Zawahiri happened to be talking on bin Laden’s satellite phone at the time to Rahimullah Yusufzai, a distinguished reporter for BBC and the Pakistani paper the
News.
Zawahiri told him, “Mr. bin Laden has a message. He says, ‘I have not bombed the American embassies in Kenya and Tanzania. I have declared jihad, but I was not involved.’”

The best way American intelligence had of detecting bin Laden’s and Zawahiri’s movements at the time was by tracking their satellite phone. If surveillance aircraft had been positioned in the region, Zawahiri’s call to the reporter would have given agents his exact location. But the strike was delivered so quickly that there was little time to prepare. Still, American intelligence knew in general where bin Laden and Zawahiri were hiding, so the fact that surveillance aircraft were not available prior to the strike is inexplicable. Had they pinpointed Zawahiri prior to launch there is little question that he would have been killed in the strike. On the other hand, it takes several hours to prepare a missile for firing, and the flight time from the warships in the Arabian Sea across Pakistan to eastern Afghanistan was more than two hours. By the time Zawahiri picked up the phone the missiles were probably already on their way and it was already too late.

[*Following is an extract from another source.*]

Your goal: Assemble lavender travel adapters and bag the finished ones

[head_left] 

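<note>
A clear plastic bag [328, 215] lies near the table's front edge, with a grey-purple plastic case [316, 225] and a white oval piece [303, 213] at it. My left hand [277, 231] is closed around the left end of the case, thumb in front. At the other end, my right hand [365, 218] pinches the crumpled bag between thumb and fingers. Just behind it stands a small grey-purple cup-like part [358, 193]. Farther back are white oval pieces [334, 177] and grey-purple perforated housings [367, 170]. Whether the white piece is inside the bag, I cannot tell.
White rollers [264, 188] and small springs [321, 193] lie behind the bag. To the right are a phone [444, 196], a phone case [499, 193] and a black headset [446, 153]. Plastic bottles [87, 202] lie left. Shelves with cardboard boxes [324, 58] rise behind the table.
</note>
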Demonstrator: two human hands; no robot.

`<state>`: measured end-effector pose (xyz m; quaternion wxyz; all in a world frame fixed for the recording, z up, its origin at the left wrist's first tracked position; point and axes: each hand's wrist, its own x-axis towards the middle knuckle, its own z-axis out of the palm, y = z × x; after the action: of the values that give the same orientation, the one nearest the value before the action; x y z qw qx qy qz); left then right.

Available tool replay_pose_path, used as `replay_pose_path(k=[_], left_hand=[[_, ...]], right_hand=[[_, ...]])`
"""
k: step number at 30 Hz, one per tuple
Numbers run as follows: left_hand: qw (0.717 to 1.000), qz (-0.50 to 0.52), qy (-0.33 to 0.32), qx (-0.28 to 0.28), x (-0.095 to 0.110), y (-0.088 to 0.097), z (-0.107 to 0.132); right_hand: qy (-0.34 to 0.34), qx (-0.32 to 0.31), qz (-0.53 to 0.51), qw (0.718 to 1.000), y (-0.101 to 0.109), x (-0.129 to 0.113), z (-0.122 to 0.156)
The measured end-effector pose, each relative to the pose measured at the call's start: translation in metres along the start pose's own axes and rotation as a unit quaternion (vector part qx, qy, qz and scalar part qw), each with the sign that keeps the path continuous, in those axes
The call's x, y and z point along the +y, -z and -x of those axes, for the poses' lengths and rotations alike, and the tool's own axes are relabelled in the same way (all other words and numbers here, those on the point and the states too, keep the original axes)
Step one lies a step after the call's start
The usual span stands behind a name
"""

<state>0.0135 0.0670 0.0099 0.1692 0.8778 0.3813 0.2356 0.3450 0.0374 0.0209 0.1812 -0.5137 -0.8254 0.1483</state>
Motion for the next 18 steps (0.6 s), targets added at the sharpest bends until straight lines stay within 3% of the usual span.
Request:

Although the National Security Agency was able to monitor calls on the satellite phone, it refused to share the raw data with the FBI or the CIA or Dick Clarke in the White House. When the CIA learned from one of its own employees, who was posted at the NSA, that al-Qaeda’s phones were being monitored, it demanded the transcripts. The NSA refused to hand them over; instead, it offered narrative summaries that were often out of date. The CIA then turned to its own director of science and technology to construct a device that would monitor the transmissions of satellite phones from that portion of Afghanistan. They were able to receive only one side of the conversation, but based on one of the partial intercepts the CIA determined that bin Laden and others were going to be in Khost.

The information was timely and relevant. Bin Laden had made the decision to go to Khost only the night before. But as he and his companions were driving through Vardak province, they happened to pause at a crossroads.

“Where do you think, my friends, we should go?” bin Laden asked. “Khost or Kabul?”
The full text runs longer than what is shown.